ACTIVITY: Every word in the data below belongs in your copy, exactly as given; the pictures do not.
BEGIN DATA BLOCK
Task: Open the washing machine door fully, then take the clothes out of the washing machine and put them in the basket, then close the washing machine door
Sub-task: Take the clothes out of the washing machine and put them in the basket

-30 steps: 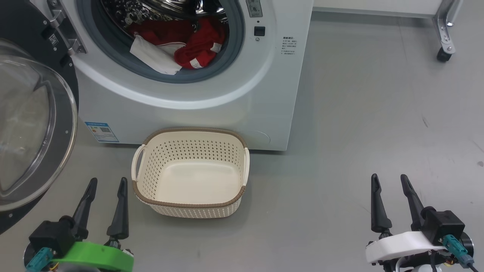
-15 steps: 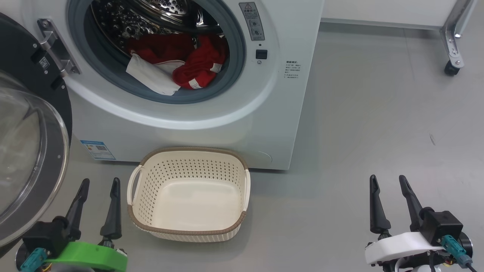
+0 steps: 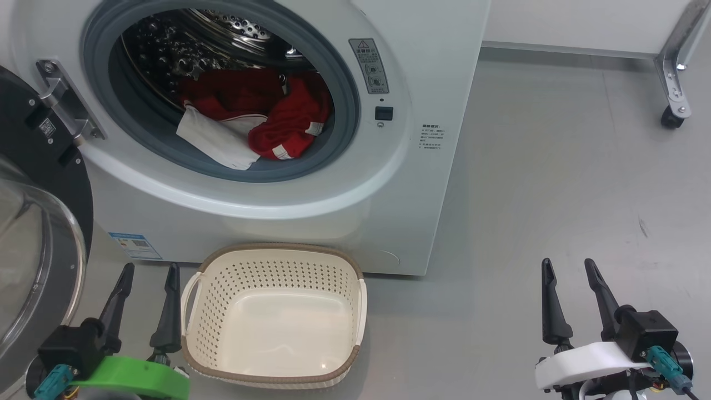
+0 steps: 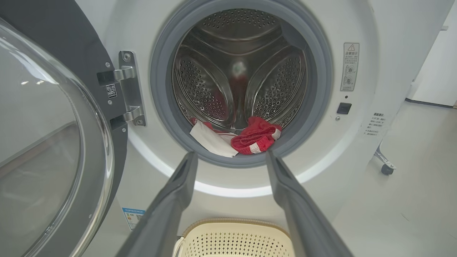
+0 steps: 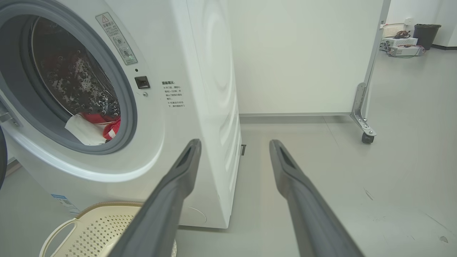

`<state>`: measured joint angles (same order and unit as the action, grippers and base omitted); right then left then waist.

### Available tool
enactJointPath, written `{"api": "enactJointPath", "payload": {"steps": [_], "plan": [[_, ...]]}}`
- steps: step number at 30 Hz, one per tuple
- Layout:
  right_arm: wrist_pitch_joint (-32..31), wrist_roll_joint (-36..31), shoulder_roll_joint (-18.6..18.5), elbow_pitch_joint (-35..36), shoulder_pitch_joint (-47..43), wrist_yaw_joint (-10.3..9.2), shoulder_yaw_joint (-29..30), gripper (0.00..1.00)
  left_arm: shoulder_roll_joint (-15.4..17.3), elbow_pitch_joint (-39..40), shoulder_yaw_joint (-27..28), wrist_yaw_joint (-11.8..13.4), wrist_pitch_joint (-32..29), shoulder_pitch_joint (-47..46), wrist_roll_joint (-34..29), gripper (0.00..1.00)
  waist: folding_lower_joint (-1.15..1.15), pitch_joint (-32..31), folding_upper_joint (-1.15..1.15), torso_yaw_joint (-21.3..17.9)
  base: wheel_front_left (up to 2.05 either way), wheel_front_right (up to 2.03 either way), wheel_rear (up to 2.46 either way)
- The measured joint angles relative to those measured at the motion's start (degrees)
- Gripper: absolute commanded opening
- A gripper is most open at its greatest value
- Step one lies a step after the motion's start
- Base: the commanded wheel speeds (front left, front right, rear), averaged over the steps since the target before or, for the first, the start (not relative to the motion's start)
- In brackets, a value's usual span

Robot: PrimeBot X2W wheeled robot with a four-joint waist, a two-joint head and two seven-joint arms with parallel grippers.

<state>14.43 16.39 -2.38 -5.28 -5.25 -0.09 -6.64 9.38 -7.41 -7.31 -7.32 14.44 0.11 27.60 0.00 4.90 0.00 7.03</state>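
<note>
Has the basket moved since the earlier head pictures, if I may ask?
No. The basket keeps its place before the washing machine, right of its blue label; the whole view shifted, so the camera moved.

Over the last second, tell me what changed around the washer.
Only the head camera moved: the washing machine, the basket and the floor slid down the picture together. Nothing was gripped or let go. The clothes still lie inside the washing machine, the basket stays empty, the washing machine door stays open, and the left gripper and right gripper stay open and empty.
</note>
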Motion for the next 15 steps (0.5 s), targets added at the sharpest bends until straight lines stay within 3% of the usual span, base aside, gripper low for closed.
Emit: {"api": "enactJointPath", "payload": {"steps": [15], "plan": [[0.0, 0.0, 0.0, -0.2, 0.0, 0.00, -0.2, 1.00, -0.2, 0.0, -0.7, 0.0, 0.0, 0.0, 0.0, 1.00, 0.00, 0.1, 0.00, -0.4, 0.37, -0.37, 0.00]]}}
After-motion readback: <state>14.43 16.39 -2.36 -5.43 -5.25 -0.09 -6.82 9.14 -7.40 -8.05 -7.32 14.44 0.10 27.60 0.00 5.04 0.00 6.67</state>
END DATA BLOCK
ANSWER TO THIS PROBLEM:
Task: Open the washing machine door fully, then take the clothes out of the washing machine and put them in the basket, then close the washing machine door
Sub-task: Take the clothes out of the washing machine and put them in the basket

-30 steps: 
-15 steps: 
+0 steps: 
+0 steps: 
+0 steps: 

`<state>`: measured joint angles (same order and unit as the action, grippers and base omitted); right then left then waist.

### Available tool
enactJointPath, written `{"api": "enactJointPath", "payload": {"steps": [_], "plan": [[_, ...]]}}`
- steps: step number at 30 Hz, one per tuple
- Layout:
  right_arm: wrist_pitch_joint (-32..31), wrist_roll_joint (-36..31), shoulder_roll_joint (-18.6..18.5), elbow_pitch_joint (-35..36), shoulder_pitch_joint (-47..43), wrist_yaw_joint (-10.3..9.2), shoulder_yaw_joint (-29..30), gripper (0.00..1.00)
  left_arm: shoulder_roll_joint (-15.4..17.3), elbow_pitch_joint (-39..40), shoulder_yaw_joint (-27..28), wrist_yaw_joint (-11.8..13.4), wrist_pitch_joint (-32..29), shoulder_pitch_joint (-47..46), wrist_roll_joint (-34..29), gripper (0.00..1.00)
  waist: folding_lower_joint (-1.15..1.15), pitch_joint (-32..31), folding_upper_joint (-1.15..1.15), torso_yaw_joint (-21.3..17.9)
  base: wheel_front_left (up to 2.05 either way), wheel_front_right (up to 2.03 either way), wheel_rear (up to 2.46 either way)
- The measured joint angles relative to those measured at the motion's start (degrees)
- Gripper: absolute commanded opening
- A gripper is most open at its greatest value
- Step one lies a step after the motion's start
- Base: the commanded wheel speeds (front left, front right, rear), averaged over the steps since the target before or, for the first, the start (not relative to the motion's start)
- In brackets, a value's usual span

Robot: PrimeBot X2W wheeled robot with a four-joint waist, a two-joint head and two seven-joint arms with parallel grippers.

<state>14.43 16.39 -2.38 -5.28 -5.25 -0.09 -6.64 9.38 -7.41 -7.31 -7.32 14.44 0.11 27.60 0.00 4.90 0.00 7.03</state>
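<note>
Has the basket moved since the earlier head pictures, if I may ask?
No. The basket keeps its place before the washing machine, right of its blue label; the whole view shifted, so the camera moved.

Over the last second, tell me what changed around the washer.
Only the head camera moved: the washing machine, the basket and the floor slid down the picture together. Nothing was gripped or let go. The clothes still lie inside the washing machine, the basket stays empty, the washing machine door stays open, and the left gripper and right gripper stay open and empty.
</note>
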Motion for the next 15 steps (0.5 s), targets added at the sharpest bends until straight lines stay within 3% of the usual span, base aside, gripper low for closed.
Emit: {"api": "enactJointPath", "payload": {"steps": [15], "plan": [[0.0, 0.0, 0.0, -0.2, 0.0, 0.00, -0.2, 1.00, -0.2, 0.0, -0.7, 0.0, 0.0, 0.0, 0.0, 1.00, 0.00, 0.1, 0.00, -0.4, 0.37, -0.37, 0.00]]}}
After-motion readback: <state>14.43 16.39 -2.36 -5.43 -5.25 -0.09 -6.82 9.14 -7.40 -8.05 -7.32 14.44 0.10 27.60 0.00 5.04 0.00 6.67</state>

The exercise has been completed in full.